JAKARTA, Jan 7 (Reuters) - A 14-year-old boy has tested positive for bird flu in Indonesia, the country's first case of the virus in almost two months, a Health Ministry official said on Sunday.

The boy, from Tangerang in West Java, was hospitalised in Jakarta after he suffered from bird-flu-like symptoms on Jan. 1, the director-general of communicable disease control, Nyoman Kandun, told Reuters.

He said the boy had been in contact with ducks but officials were still investigating the case. Sick poultry is the usual mode of transmission of the H5N1 bird flu virus.

"The team is still investigating to find out if he only held the duck or slaughtered it," Kandun said.

Indonesia, which has the world's highest bird flu death toll, has not reported any new human infections of the virus since Nov. 28.

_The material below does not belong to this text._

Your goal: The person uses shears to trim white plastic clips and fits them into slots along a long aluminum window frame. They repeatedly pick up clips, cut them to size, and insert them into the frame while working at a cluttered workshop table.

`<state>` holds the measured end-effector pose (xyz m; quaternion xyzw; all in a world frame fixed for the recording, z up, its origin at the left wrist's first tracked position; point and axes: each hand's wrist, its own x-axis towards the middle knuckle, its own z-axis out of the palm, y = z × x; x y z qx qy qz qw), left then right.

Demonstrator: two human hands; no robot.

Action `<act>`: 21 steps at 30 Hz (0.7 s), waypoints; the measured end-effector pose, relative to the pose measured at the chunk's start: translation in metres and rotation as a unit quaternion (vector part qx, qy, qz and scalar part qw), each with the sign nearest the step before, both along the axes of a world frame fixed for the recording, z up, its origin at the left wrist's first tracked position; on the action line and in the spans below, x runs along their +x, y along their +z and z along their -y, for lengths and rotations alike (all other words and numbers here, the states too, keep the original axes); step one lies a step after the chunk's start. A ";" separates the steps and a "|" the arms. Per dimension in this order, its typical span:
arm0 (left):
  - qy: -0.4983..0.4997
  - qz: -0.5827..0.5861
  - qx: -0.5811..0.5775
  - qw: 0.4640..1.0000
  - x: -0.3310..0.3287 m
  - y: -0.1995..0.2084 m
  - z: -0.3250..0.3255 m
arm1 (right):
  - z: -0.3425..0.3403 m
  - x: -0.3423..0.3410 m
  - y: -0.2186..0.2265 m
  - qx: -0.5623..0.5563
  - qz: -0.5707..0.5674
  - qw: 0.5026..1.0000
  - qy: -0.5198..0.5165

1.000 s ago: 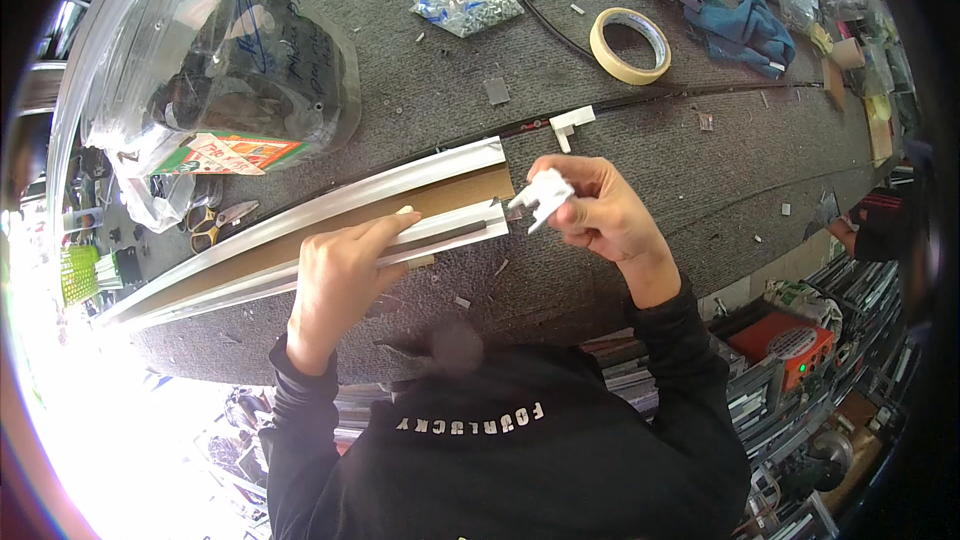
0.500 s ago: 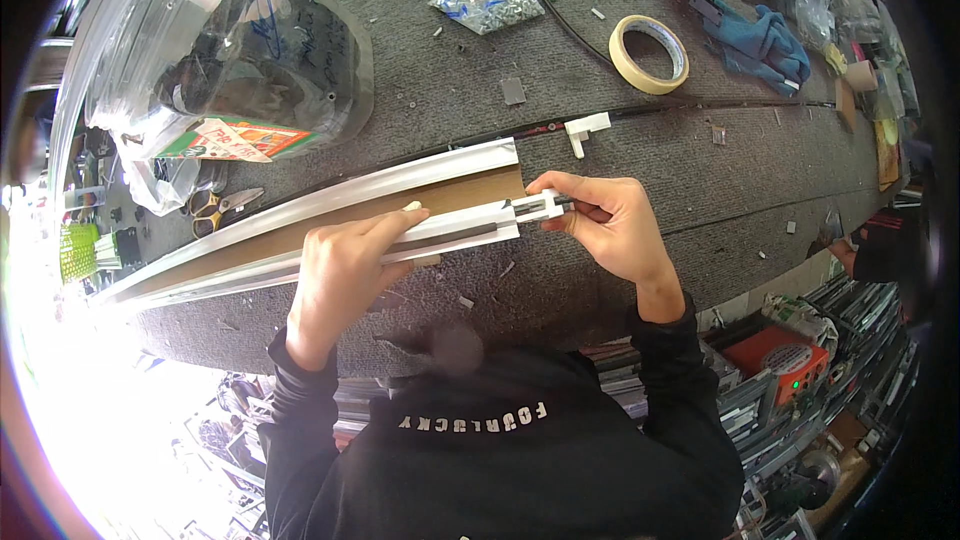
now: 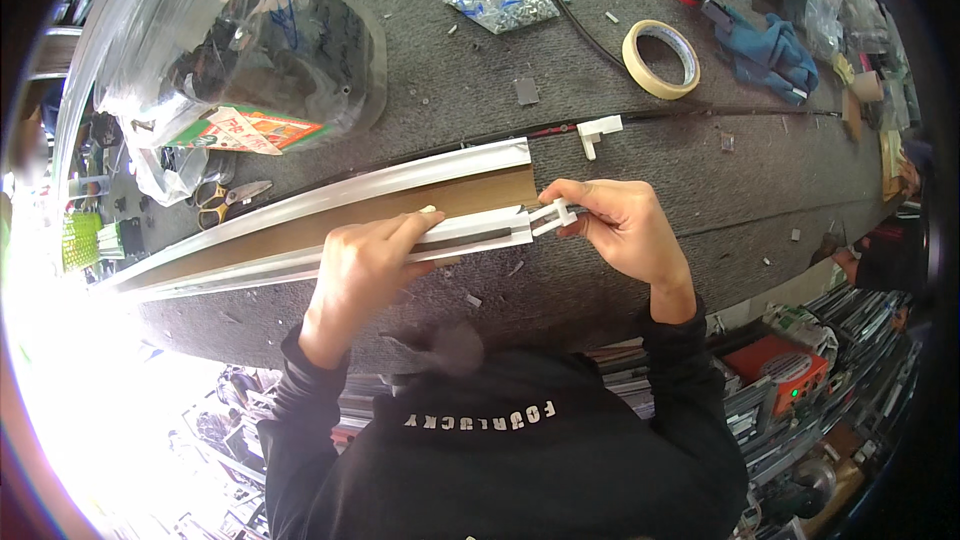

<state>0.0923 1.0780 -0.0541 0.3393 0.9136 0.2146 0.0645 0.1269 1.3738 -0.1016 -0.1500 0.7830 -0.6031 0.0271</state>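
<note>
A long white rail [image 3: 470, 233] with a dark groove runs from the far left to the middle, where its cut end lies. My left hand [image 3: 362, 265] is closed around this rail, thumb on the near side and fingers across the top. At the cut end, my right hand [image 3: 630, 230] pinches a white plastic connector [image 3: 553, 217] between thumb and fingers. The connector sits at a slant, its inner end at the mouth of the rail. A brown strip [image 3: 460, 196] lies between this rail and a second white rail [image 3: 440, 166]. Just beyond rests a white L-shaped plastic piece [image 3: 600, 130].
Grey carpet covers the bench [image 3: 720, 200]. Toward the back are a big clear plastic jar [image 3: 340, 90], a bag of small metal parts [image 3: 500, 5], a tape roll [image 3: 661, 60] and a blue cloth [image 3: 765, 55]. Scissors [image 3: 230, 202] lie at left. Another person's hand [image 3: 846, 265] shows at far right.
The connector was in line with the rail; now it is angled, its outer end raised toward the far side. My right hand moved slightly with it. The whole view shifted a little.
</note>
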 end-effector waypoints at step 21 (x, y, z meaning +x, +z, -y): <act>0.002 -0.055 -0.004 0.998 0.008 -0.005 -0.004 | 0.014 0.003 -0.002 -0.042 -0.049 0.997 0.048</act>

The government has announced plans to ramp up its fight against the virus and hopes to beat it by the end of 2007, but critics say public ignorance, official ineptitude and lack of money are hampering efforts to stamp out the disease that has killed 57 people in Indonesia.

Although bird flu remains essentially an animal disease, experts fear it could mutate into a form that can pass easily among humans, possibly killing millions.

According to the World Health Organisation, the virus has killed 157 people since 2003 and has spread from Asia to Europe, the Middle East and Africa.

No country has suffered more deaths than this huge Asian country of 17,000 islands where millions of chickens roam backyards freely.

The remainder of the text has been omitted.